“Four. The youngest’s not a year old yet, an’ he’s a reg’lar handful.”
“But you can’t look after them!” Jean protested.
The child stared.
“Well, I done it nearly all me life,” she said. “Mother, she goes out washin’, an’ I run the house—y’see, I got a doctor’s c’tificate that I needn’t go to school, ’cause of me hip, so that leaves me plenty of time. An’ then me jolly old hip must go an’ get worse on me! An’ now Mum’s sick.” Her lip quivered. “I don’t see how on earth they’re goin’ to get on if I don’t go home!” she said anxiously. “Do you think you could say somethin’ to Matron? An’ then, perhaps, she could put in a word for me with Doctor!”
Norah promised; it was hard to deny the pleading of the great brown eyes. But when, later on, she found her opportunity, the Matron shook her head.
“Poor little soul!” she said, sadly. “She does not know that she will never go out.”
“Not go out?” Norah stared.
“No; she has been here five months, and it is quite hopeless. And it is better so—she could never be strong.” The Matron patted Norah’s shoulder, looking gently at her aghast face. “You don’t know how many there are for whose sake we are glad when the end comes,” she said.

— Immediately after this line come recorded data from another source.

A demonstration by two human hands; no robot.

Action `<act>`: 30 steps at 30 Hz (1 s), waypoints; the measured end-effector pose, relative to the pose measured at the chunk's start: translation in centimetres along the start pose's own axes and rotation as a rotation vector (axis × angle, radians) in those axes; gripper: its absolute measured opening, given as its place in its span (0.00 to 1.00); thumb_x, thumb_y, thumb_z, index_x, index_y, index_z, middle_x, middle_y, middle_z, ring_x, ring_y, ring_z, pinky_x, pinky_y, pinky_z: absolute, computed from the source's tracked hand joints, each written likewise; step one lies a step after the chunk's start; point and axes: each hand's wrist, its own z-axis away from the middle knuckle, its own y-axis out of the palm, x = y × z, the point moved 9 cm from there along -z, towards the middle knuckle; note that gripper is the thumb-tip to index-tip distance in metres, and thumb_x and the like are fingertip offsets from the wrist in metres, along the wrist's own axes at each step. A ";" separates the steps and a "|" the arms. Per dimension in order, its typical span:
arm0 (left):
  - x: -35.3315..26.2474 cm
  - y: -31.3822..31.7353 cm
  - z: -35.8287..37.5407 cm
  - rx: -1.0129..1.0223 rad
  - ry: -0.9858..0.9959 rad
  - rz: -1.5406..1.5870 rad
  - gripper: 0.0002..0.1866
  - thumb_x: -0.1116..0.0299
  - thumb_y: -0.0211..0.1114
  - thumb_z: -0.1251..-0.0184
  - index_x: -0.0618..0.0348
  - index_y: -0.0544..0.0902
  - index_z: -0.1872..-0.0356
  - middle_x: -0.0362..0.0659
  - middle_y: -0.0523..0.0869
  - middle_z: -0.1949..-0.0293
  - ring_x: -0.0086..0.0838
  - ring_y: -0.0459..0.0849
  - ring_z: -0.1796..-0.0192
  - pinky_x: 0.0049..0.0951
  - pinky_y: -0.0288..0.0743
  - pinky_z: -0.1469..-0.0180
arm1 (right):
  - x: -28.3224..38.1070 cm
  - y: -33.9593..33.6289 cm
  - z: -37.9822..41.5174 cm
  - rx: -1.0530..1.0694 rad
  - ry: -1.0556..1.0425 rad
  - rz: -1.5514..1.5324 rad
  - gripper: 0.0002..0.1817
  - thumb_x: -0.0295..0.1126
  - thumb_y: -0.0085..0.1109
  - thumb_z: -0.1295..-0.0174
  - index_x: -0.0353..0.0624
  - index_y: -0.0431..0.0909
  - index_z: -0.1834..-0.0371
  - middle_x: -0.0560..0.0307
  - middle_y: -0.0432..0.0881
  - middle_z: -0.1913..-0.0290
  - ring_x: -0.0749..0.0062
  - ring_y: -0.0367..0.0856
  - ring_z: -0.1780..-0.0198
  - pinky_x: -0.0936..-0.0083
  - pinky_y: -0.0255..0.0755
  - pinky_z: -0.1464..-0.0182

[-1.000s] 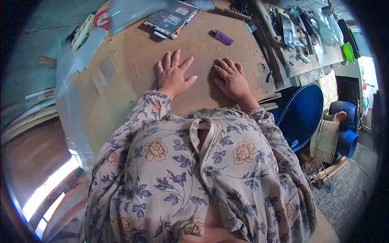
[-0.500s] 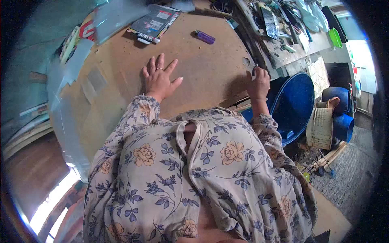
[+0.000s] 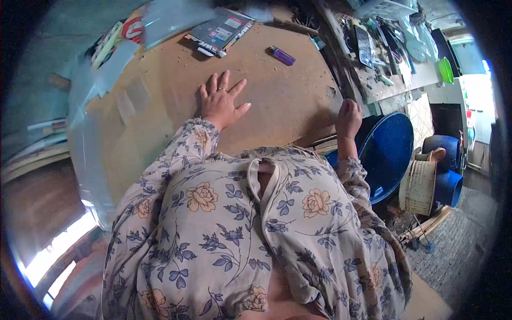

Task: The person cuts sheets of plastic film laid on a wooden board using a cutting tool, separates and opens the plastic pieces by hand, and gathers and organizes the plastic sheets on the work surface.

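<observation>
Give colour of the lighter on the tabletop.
The lighter has a purple body; it shows best in the head view, the only one.

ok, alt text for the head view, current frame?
A person's left hand lies spread on a tan tabletop; the right hand, fingers curled, is at its right edge near a large blue tub, contents of the grip unclear. Beyond the hands lie a purple lighter and a printed carton.
</observation>
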 end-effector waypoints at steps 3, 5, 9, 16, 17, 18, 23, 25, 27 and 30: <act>0.0 -0.2 0.2 0.034 -0.014 0.013 0.32 0.45 0.57 0.47 0.33 0.63 0.38 0.46 0.52 0.33 0.47 0.48 0.33 0.55 0.42 0.39 | 7.7 -0.9 0.1 0.039 -0.194 -0.243 0.05 0.30 0.52 0.43 0.44 0.76 0.68 0.49 0.77 0.71 0.51 0.76 0.71 0.63 0.70 0.69; 0.2 -0.1 0.2 0.021 -0.015 0.009 0.32 0.46 0.57 0.48 0.33 0.63 0.39 0.46 0.52 0.33 0.47 0.48 0.33 0.55 0.42 0.39 | 12.1 0.7 1.6 0.166 -0.282 -0.470 0.06 0.30 0.50 0.42 0.46 0.76 0.65 0.49 0.77 0.72 0.52 0.76 0.72 0.62 0.70 0.70; 0.2 -0.3 0.3 0.002 -0.012 0.028 0.32 0.49 0.61 0.49 0.31 0.64 0.39 0.46 0.52 0.33 0.47 0.49 0.33 0.56 0.42 0.39 | 18.4 3.7 3.7 0.392 -0.344 -0.611 0.05 0.28 0.53 0.46 0.42 0.75 0.66 0.48 0.76 0.69 0.51 0.76 0.66 0.64 0.71 0.65; 0.4 -0.3 0.3 -0.013 -0.027 0.034 0.33 0.50 0.63 0.53 0.29 0.66 0.40 0.44 0.54 0.33 0.44 0.49 0.33 0.54 0.41 0.37 | 19.9 5.5 4.5 0.449 -0.393 -0.603 0.05 0.29 0.52 0.46 0.42 0.76 0.68 0.48 0.76 0.70 0.52 0.76 0.68 0.64 0.72 0.65; 0.4 -0.3 0.3 -0.009 -0.031 0.039 0.33 0.50 0.63 0.53 0.29 0.66 0.41 0.44 0.54 0.33 0.44 0.49 0.33 0.54 0.41 0.37 | 20.0 5.5 4.6 0.450 -0.397 -0.603 0.05 0.29 0.52 0.46 0.42 0.76 0.68 0.48 0.76 0.70 0.52 0.76 0.68 0.64 0.72 0.65; 0.4 -0.4 0.3 -0.004 -0.035 0.043 0.33 0.51 0.63 0.53 0.29 0.66 0.41 0.44 0.54 0.33 0.44 0.49 0.33 0.53 0.40 0.37 | 19.9 5.6 4.6 0.447 -0.387 -0.598 0.05 0.28 0.53 0.46 0.41 0.76 0.68 0.48 0.76 0.70 0.51 0.76 0.67 0.64 0.72 0.65; 0.4 -0.5 0.4 -0.006 -0.036 0.047 0.33 0.51 0.64 0.53 0.29 0.66 0.41 0.44 0.54 0.34 0.45 0.48 0.33 0.53 0.40 0.37 | 19.9 5.6 4.7 0.443 -0.376 -0.595 0.05 0.28 0.52 0.47 0.42 0.76 0.68 0.49 0.76 0.70 0.51 0.76 0.67 0.63 0.72 0.65; 0.4 -0.5 0.4 -0.002 -0.036 0.046 0.33 0.51 0.64 0.53 0.29 0.66 0.41 0.44 0.54 0.34 0.45 0.48 0.33 0.54 0.40 0.37 | 19.9 5.7 4.7 0.437 -0.396 -0.591 0.05 0.28 0.53 0.47 0.42 0.76 0.68 0.49 0.76 0.70 0.51 0.76 0.67 0.63 0.71 0.64; 0.4 -0.6 0.5 -0.009 -0.032 0.037 0.34 0.50 0.64 0.54 0.29 0.65 0.41 0.44 0.54 0.34 0.45 0.49 0.33 0.54 0.41 0.37 | 20.0 5.8 4.8 0.436 -0.404 -0.573 0.05 0.29 0.53 0.47 0.42 0.76 0.68 0.49 0.76 0.70 0.51 0.76 0.67 0.63 0.71 0.64; 0.4 -0.6 0.5 -0.006 -0.028 0.026 0.34 0.51 0.64 0.54 0.29 0.65 0.40 0.44 0.54 0.34 0.45 0.49 0.33 0.54 0.41 0.38 | 20.0 6.0 4.9 0.436 -0.405 -0.558 0.06 0.29 0.53 0.47 0.42 0.76 0.68 0.49 0.76 0.70 0.51 0.76 0.67 0.63 0.71 0.64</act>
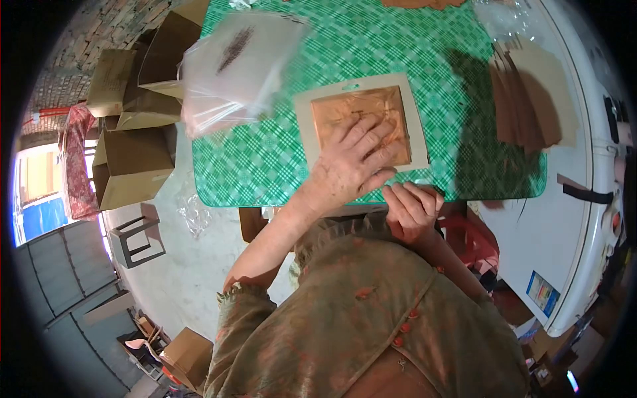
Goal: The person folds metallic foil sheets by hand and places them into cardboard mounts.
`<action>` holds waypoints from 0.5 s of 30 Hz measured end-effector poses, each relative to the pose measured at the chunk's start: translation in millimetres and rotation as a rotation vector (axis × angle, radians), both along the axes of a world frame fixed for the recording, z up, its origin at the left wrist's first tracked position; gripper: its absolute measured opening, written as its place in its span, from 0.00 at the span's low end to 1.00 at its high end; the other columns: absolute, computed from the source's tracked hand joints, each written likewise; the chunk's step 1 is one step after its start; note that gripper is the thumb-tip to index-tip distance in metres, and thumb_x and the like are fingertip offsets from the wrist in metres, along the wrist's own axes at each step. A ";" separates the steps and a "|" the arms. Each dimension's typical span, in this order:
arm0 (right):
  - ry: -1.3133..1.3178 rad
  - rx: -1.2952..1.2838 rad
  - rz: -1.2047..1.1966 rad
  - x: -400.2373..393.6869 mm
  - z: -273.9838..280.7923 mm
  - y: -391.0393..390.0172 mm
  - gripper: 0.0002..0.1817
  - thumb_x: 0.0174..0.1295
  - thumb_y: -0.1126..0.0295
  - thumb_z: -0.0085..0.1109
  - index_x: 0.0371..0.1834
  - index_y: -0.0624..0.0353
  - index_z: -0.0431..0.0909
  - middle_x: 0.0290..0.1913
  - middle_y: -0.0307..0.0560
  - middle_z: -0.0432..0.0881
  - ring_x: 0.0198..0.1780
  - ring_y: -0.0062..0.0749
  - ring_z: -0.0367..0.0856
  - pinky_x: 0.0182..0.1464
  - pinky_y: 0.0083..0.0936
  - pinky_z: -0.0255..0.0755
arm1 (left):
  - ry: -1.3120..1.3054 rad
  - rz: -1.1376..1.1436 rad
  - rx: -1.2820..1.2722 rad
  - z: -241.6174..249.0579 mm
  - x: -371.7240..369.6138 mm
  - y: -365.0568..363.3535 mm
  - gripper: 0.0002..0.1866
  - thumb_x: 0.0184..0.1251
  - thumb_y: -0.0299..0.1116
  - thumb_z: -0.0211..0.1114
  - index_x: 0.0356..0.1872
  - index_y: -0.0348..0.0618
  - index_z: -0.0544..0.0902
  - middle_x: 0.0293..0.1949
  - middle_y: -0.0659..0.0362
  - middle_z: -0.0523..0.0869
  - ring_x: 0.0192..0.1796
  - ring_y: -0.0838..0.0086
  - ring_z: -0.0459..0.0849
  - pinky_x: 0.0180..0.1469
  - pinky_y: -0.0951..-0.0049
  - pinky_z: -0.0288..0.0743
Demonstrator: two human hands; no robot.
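Green tabletop [239,172], L hand [352,159] open on coppery pkt [332,114], R hand [413,211] grip unclear, blue sticker [543,294] illegible

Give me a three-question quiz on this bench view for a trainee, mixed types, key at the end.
1. Multiple choice: what rests on the copper-coloured panel?
A) the right hand
B) the left hand
C) a cardboard box

2. True or false: the clear plastic bags lie to the left of the tan card that bears the panel.

3. Fill in the blank: the patterned table top under the card is white and ____.

Key: 1 B; 2 true; 3 green.
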State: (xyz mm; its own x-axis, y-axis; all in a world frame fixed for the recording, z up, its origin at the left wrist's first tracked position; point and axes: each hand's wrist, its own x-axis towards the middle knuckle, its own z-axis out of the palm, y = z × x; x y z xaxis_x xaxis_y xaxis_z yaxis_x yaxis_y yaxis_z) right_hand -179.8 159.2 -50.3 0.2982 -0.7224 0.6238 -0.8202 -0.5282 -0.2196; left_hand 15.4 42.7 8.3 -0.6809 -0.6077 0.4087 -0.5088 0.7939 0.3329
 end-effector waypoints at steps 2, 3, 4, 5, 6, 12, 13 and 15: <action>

Out on the broad balconies many children were lying—there seemed no corner in all the great building that was not full of patients. One verandah had babies’ cradles only—such weary, old-looking babies that Norah could scarcely bear to look at them; it was so altogether extraordinary and terrible to her, that a baby could possibly look as did these mites from the slums. That was the saddest part of all the hospital.
Then there were medical wards, into some of which they could not go; they left their parcels with the nurses, since David Linton had planned that every child in the hospital should have a gift from his children. Some of these small patients were too ill to be disturbed. There were one or two beds round which a screen was drawn significantly, and the children near the screens were very quiet. But even where sickness or pain was hardest, there was but little complaining, and very seldom did a child cry. The children of the poor soon learn to suffer in silence.